Needed from the data below: all lines that contain the word "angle".

>>>

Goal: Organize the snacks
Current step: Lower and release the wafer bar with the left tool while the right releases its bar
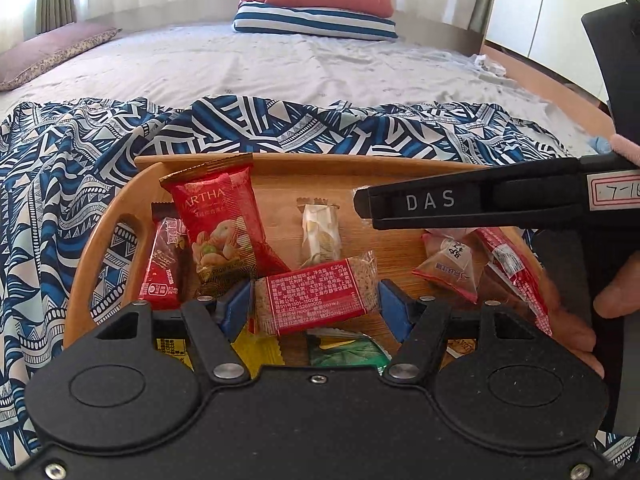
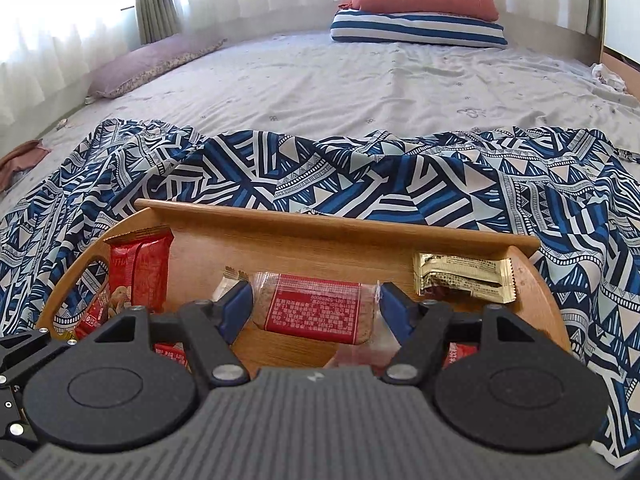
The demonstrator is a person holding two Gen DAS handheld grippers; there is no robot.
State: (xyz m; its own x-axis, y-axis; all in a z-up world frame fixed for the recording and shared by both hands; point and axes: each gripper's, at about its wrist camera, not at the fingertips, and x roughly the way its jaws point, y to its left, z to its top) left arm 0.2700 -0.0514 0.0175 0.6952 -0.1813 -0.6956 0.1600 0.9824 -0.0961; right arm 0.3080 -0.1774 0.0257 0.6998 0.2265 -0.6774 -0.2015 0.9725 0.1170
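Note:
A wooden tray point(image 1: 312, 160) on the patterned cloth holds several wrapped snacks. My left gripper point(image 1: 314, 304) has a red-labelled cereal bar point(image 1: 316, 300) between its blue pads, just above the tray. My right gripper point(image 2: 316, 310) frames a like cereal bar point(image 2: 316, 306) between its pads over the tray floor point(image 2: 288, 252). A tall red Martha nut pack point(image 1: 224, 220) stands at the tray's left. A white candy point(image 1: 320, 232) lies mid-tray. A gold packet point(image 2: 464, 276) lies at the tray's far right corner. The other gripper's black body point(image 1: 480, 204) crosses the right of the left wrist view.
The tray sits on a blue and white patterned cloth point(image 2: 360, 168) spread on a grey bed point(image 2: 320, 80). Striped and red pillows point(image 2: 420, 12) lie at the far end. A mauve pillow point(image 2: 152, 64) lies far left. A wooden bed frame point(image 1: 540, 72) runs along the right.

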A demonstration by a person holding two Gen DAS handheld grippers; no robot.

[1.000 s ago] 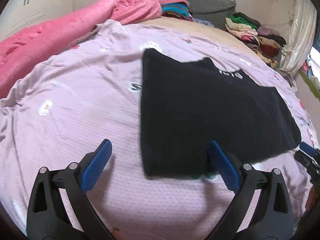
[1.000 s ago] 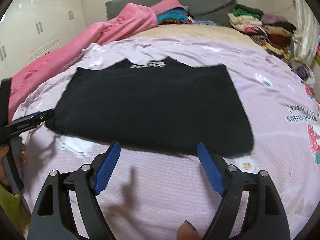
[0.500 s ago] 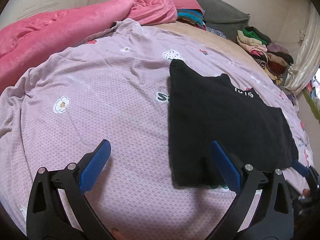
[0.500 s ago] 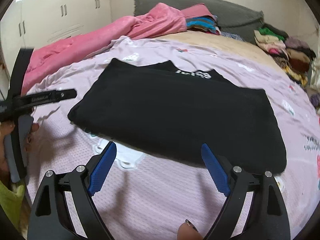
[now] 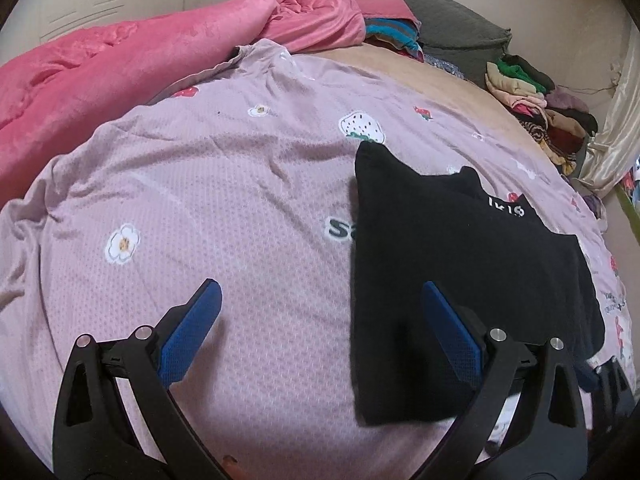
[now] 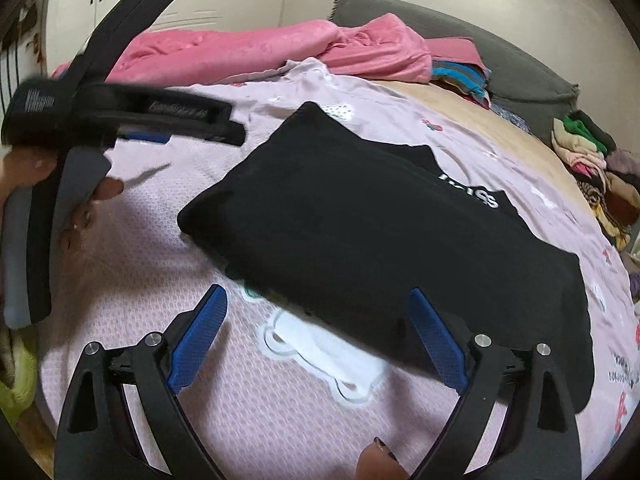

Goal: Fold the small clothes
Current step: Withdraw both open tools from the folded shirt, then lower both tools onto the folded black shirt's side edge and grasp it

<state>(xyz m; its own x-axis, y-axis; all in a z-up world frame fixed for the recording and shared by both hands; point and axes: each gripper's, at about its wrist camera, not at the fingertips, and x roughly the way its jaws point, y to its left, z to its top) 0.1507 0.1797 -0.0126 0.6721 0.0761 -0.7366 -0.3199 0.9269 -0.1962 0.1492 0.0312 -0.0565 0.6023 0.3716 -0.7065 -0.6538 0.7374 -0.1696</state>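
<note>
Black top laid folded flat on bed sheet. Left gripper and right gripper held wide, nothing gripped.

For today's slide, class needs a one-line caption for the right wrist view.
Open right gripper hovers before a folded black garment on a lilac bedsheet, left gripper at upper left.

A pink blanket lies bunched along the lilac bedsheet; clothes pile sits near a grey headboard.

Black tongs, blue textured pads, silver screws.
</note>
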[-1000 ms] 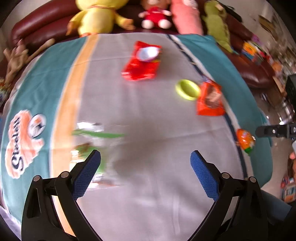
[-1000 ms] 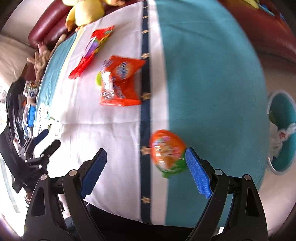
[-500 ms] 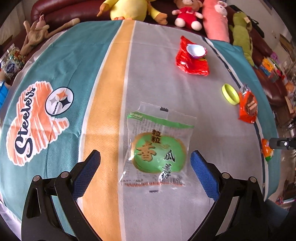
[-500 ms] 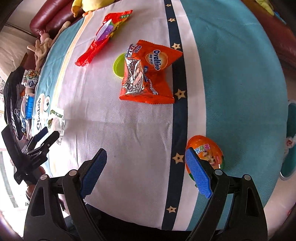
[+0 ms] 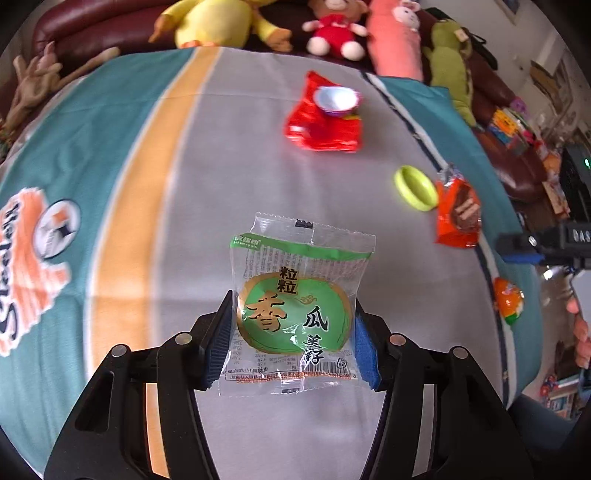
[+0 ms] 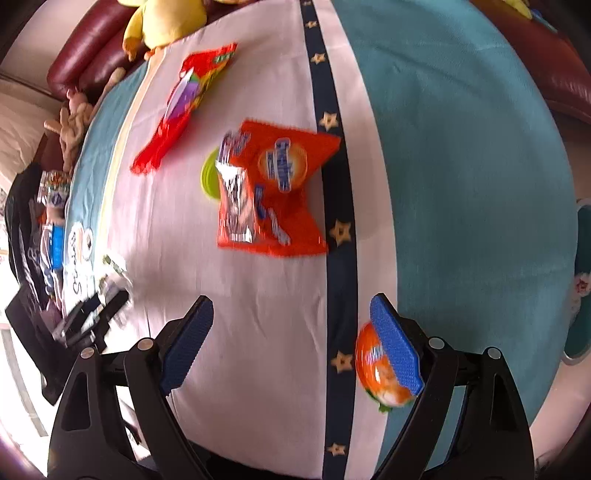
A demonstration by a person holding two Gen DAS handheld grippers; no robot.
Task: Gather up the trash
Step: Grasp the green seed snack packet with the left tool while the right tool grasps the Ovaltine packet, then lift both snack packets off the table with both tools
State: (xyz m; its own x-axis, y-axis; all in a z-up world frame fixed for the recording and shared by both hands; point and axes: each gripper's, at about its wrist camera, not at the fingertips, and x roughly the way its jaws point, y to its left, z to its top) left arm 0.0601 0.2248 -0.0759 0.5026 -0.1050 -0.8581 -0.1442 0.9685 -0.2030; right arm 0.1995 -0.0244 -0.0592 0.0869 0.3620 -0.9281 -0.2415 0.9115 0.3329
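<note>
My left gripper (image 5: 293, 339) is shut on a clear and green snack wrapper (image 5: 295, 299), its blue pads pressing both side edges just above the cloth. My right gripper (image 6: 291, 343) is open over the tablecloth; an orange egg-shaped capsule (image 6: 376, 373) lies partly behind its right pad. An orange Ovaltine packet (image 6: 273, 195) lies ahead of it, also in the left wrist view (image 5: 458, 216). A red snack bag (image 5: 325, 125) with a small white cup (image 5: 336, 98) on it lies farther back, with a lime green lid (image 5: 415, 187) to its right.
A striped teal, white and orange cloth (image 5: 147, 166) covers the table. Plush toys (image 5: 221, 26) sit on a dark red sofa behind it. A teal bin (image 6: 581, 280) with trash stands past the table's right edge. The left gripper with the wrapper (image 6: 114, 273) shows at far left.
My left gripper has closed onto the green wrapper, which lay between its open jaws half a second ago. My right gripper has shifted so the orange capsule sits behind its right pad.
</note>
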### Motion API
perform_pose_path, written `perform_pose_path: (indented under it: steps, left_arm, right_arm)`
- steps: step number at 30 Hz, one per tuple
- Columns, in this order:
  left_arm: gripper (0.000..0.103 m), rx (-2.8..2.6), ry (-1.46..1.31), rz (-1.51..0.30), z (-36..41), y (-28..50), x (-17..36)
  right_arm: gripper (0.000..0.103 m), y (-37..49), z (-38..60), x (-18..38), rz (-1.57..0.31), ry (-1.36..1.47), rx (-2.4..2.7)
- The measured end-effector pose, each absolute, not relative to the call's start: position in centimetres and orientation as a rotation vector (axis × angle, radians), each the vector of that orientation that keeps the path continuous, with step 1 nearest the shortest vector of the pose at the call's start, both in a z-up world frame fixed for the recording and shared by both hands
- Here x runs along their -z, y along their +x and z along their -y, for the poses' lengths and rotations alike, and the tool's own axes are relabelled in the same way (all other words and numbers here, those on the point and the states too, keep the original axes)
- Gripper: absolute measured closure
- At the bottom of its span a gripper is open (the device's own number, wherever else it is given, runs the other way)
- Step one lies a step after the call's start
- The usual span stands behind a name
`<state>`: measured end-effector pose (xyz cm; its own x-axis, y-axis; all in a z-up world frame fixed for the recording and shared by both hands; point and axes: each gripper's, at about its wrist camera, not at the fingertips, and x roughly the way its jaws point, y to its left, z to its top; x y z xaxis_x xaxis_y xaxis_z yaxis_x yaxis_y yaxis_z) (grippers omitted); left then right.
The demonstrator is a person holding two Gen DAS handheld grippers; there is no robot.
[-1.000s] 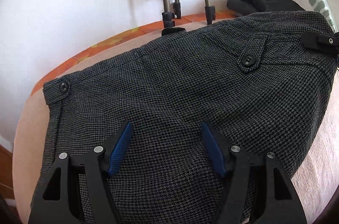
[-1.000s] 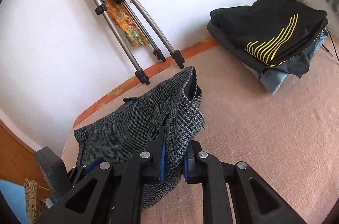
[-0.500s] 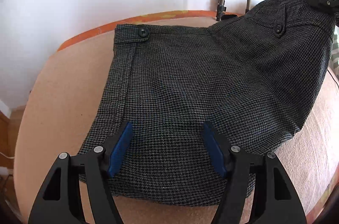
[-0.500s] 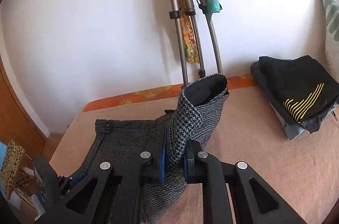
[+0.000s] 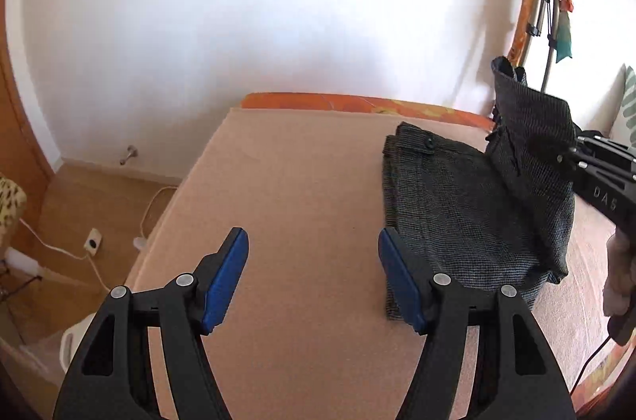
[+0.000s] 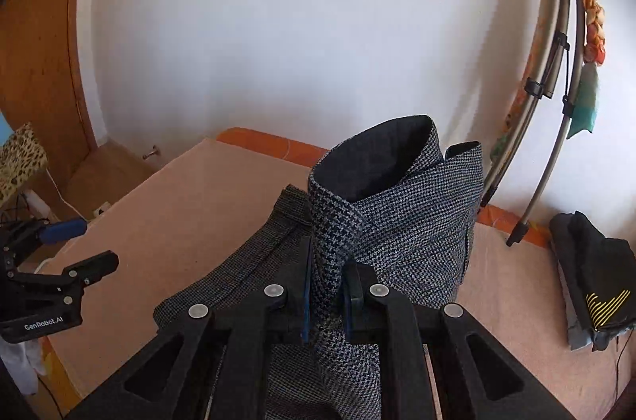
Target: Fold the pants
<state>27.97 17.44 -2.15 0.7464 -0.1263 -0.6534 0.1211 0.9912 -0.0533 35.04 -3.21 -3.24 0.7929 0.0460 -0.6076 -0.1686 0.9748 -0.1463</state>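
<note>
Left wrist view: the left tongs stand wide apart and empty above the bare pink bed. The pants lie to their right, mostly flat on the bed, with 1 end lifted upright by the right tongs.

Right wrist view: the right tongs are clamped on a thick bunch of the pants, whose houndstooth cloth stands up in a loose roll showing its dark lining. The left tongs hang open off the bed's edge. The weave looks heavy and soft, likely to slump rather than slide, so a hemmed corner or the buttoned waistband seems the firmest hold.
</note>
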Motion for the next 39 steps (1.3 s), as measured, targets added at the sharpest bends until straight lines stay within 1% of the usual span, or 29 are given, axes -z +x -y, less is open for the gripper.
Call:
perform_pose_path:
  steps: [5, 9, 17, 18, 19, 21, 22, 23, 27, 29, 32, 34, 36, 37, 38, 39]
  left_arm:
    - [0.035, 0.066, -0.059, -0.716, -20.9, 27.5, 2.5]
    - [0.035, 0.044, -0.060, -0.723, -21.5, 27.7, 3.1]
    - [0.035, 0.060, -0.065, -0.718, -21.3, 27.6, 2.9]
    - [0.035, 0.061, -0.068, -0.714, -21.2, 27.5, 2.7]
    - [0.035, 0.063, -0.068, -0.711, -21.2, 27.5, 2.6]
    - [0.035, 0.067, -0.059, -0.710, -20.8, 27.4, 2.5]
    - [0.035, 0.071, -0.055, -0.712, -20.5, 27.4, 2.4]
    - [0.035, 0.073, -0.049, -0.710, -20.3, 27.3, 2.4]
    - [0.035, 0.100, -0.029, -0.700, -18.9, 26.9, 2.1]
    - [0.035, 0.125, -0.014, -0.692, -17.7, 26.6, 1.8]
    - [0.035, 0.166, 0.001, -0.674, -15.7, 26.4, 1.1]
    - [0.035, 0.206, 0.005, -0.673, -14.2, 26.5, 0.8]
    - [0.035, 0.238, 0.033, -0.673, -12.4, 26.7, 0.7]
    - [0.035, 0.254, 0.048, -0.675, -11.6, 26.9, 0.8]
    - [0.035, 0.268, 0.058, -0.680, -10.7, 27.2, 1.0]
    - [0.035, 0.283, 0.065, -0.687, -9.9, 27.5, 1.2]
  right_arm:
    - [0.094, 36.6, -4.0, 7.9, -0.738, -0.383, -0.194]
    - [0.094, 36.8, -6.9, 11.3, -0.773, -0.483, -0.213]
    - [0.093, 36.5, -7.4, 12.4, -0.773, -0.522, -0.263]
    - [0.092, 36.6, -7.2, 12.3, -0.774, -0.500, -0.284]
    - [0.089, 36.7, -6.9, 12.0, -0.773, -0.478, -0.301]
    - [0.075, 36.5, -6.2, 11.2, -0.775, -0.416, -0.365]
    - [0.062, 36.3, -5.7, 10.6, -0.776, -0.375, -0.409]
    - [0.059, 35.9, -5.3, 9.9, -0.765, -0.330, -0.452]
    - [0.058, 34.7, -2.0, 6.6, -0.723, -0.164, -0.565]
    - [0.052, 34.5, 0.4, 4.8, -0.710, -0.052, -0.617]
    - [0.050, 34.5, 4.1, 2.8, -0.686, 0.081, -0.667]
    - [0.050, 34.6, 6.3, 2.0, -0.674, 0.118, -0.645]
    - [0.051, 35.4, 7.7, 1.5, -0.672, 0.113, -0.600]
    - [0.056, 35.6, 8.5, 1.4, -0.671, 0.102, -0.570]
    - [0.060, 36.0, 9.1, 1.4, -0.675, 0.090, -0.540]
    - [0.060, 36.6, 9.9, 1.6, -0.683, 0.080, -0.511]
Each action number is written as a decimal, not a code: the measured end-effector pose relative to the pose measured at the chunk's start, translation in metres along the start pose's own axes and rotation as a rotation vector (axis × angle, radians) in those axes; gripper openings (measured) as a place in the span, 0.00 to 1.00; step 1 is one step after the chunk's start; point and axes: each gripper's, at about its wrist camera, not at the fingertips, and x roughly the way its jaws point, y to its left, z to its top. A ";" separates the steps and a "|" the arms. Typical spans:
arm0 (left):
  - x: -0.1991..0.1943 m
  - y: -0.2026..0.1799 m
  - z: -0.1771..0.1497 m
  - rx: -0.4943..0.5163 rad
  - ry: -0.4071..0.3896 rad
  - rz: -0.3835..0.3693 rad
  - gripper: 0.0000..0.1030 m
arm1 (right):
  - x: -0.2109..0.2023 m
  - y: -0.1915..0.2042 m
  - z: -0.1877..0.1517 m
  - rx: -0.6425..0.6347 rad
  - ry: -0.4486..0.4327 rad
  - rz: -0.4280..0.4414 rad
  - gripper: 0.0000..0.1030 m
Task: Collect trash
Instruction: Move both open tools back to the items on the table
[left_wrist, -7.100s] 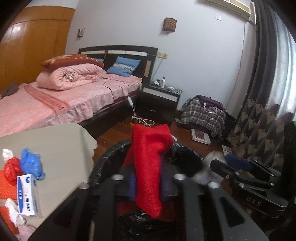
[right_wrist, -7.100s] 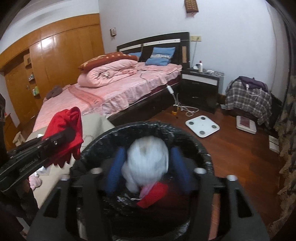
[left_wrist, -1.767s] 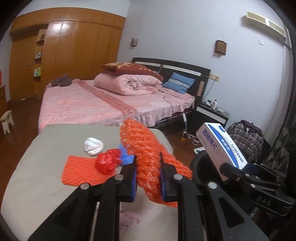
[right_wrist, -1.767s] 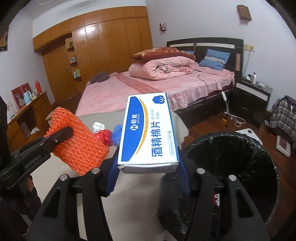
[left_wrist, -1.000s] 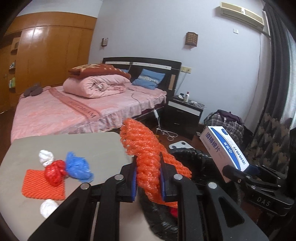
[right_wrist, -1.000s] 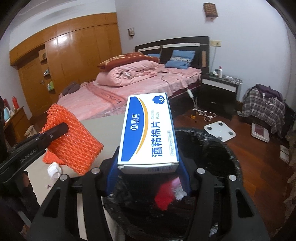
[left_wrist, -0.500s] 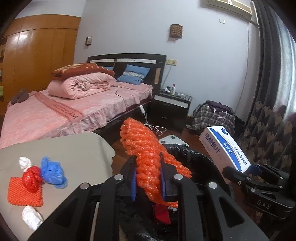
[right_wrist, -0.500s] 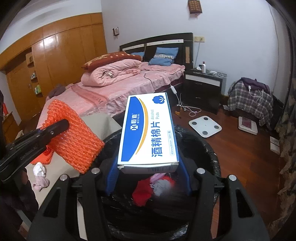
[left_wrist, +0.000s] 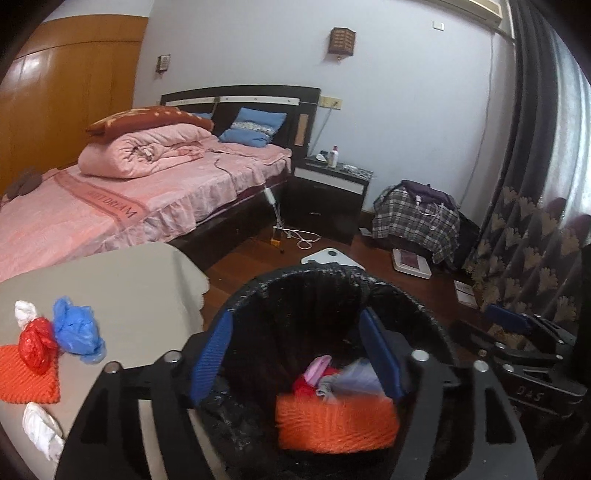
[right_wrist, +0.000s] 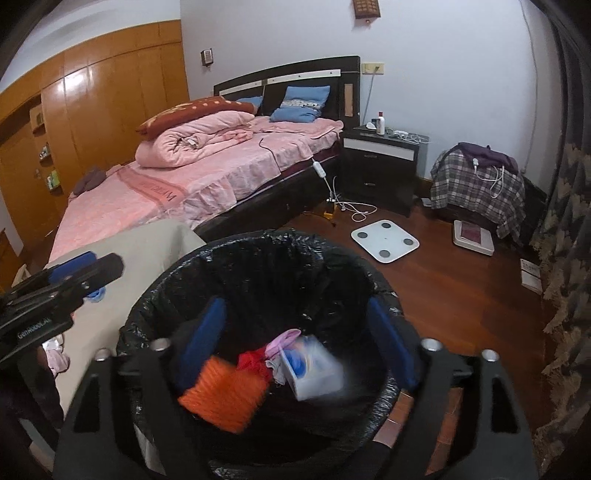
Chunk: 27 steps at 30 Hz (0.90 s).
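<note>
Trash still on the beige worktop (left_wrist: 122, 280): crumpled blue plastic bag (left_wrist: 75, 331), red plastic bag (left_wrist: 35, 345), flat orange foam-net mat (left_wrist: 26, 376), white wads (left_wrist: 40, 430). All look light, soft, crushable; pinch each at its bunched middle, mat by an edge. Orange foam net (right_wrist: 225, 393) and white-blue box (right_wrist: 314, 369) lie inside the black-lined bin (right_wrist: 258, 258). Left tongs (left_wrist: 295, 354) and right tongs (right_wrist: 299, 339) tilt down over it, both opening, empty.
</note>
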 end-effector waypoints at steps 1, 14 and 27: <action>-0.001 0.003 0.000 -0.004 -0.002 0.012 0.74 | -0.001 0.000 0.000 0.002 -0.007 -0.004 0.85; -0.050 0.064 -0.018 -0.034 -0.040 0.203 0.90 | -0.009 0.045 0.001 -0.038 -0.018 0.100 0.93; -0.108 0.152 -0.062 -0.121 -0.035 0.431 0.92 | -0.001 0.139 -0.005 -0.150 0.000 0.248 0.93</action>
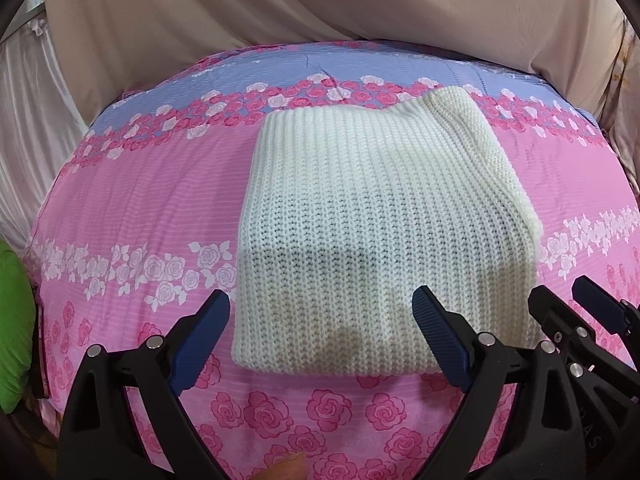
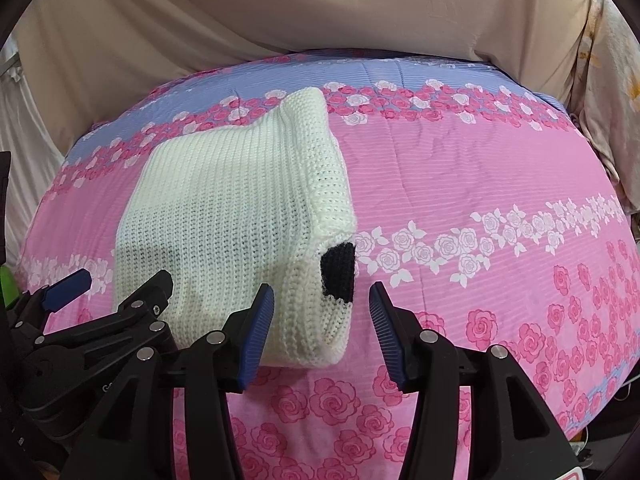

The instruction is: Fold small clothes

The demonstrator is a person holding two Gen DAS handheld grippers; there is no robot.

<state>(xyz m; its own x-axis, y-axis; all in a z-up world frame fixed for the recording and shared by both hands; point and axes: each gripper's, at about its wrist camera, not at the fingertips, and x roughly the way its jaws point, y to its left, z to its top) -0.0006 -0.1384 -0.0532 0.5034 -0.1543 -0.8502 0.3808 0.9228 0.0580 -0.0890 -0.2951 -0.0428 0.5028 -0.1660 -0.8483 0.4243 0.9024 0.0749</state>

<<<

### TASK RESPONSE
- The measured end-effector pose, each absolute, not relative to the call's start: position in centimetres and orientation as a rotation vector (axis × angle, radians), each the vector of that orientation that keeps the path continuous, with step 1 nearest the shortest vector of the pose at the call's start, both in a z-up world frame fixed for the recording and shared by both hands
Each action number is written as a decimal, not a code: the measured end-effector pose relative to the pose measured at the chunk's start, translation in metres along the start pose's own axes and rotation as a rotation vector (axis × angle, radians) in those axes; gripper openings (measured) as a place in the span, 0.00 to 1.00; step 1 is one step after the chunk's start; point and axes: each gripper's, at about its wrist camera, not at the fingertips, and x roughly the way its jaws point, y to its left, z to its top. A ";" separates the steps and a "|" the arms. Typical spans:

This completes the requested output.